▼▼▼
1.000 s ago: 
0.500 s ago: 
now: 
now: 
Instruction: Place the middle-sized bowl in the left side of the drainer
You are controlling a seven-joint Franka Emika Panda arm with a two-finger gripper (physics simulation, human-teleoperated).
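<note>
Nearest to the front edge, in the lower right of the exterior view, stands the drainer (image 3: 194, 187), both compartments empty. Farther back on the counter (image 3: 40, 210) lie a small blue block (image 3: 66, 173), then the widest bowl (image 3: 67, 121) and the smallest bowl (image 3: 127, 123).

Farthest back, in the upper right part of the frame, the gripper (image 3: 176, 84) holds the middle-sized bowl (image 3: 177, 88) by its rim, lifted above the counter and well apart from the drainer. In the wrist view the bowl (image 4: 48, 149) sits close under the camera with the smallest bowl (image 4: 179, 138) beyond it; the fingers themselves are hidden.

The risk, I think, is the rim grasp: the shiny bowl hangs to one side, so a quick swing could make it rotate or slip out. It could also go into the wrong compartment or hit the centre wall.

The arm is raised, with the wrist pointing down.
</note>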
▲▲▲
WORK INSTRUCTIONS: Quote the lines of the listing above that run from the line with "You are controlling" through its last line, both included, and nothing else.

EXERCISE SOLUTION:
You are controlling a seven-joint Franka Emika Panda arm with a two-finger gripper (physics simulation, human-teleoperated).
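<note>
Nearest to the front edge, in the lower right of the exterior view, stands the drainer (image 3: 194, 187), both compartments empty. Farther back on the counter (image 3: 40, 210) lie a small blue block (image 3: 66, 173), then the widest bowl (image 3: 67, 121) and the smallest bowl (image 3: 127, 123).

Farthest back, in the upper right part of the frame, the gripper (image 3: 176, 84) holds the middle-sized bowl (image 3: 177, 88) by its rim, lifted above the counter and well apart from the drainer. In the wrist view the bowl (image 4: 48, 149) sits close under the camera with the smallest bowl (image 4: 179, 138) beyond it; the fingers themselves are hidden.

The risk, I think, is the rim grasp: the shiny bowl hangs to one side, so a quick swing could make it rotate or slip out. It could also go into the wrong compartment or hit the centre wall.

The arm is raised, with the wrist pointing down.
</note>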

The exercise requires nothing else.